Best practices of this model on Ontario or Canadian campuses?

The Healthy Campus Community (HCC) initiative at Simon Fraser University (SFU) was launched in early 2012 with the intention of taking a systemic, campus wide approach to enhance health and well-being. The initiative links health with learning and student satisfaction, and therefore integrates health into the core business of higher education. The initiative draws heavily on healthy settings literature, and emphasizes the need to work collaboratively and strategically in creating campus environments that support well-being. The initiative is evidence based, and a number of diverse areas for action were identified through a literature review, including a review of best practices in workplaces, elementary and secondary school settings that could be adapted and expanded to the higher education context.

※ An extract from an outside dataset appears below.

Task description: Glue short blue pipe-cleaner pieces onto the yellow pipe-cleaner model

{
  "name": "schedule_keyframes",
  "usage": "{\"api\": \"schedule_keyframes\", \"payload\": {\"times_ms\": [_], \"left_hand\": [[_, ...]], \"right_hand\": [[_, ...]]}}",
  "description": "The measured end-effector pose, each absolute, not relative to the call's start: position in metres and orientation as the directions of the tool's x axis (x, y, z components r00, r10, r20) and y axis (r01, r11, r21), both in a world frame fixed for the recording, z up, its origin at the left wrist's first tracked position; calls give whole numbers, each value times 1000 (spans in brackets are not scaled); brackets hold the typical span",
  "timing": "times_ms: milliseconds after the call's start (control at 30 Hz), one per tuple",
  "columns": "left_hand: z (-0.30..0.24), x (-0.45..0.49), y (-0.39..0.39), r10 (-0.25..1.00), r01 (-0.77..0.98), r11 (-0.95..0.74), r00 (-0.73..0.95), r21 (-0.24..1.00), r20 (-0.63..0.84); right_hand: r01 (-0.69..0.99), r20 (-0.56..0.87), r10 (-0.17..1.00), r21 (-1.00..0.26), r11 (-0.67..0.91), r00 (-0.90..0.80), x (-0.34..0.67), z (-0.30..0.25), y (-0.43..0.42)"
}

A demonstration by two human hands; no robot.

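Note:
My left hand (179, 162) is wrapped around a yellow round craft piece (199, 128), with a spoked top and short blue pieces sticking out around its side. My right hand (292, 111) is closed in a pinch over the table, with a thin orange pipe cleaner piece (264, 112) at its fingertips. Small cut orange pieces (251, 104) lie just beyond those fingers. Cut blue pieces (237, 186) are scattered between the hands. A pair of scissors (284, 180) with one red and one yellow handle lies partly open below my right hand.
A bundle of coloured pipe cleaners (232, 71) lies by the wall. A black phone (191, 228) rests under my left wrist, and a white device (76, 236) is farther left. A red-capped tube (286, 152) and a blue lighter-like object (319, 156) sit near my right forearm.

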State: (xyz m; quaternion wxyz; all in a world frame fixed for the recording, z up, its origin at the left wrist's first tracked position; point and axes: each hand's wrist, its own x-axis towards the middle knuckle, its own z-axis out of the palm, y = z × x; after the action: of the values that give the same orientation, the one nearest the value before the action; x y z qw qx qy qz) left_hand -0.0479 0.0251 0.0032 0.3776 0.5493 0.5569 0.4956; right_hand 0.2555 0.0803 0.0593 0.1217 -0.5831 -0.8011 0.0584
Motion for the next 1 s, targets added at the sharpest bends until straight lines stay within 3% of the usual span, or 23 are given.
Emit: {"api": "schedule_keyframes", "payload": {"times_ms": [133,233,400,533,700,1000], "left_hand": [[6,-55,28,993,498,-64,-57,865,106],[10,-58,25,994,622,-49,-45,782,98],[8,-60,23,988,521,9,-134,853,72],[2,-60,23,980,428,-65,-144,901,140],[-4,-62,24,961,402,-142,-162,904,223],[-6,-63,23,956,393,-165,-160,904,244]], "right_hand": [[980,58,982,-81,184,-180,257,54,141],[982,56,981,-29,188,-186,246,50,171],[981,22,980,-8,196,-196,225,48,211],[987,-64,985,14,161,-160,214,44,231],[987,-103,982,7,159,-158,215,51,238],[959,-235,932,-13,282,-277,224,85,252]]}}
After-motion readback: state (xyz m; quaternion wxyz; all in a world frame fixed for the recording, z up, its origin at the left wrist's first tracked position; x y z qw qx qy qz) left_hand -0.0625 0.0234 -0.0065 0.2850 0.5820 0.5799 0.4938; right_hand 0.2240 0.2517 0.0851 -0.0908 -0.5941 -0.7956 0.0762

Read more on SFU’s Health Campus Community website or the following resources:

Benefits, Challenges and Considerations


  • Establish broader institutional processes, policies and learning environments that support student well-being in a broad, holistic and positive way.
  • Increase potential for student retention, learning, academic achievement as well as worker productivity, retention and motivation.
  • Emphasize the importance of moving beyond a health education model of health promotion, to understanding how systemic changes within our campus setting can positively impact health and well-being.


  • This approach could require ideological and systemic shift from individual health education and treatment towards systemic approach to health promotion. This requires hours of advocacy, research, and planning to shift departmental culture, policies and processes.
  • During the planning and implementation stages, additional staff may be required.
  • Engagement of diverse faculty, administration and community members in the process.
  • Evaluation and ensuring the approach is based on evidence.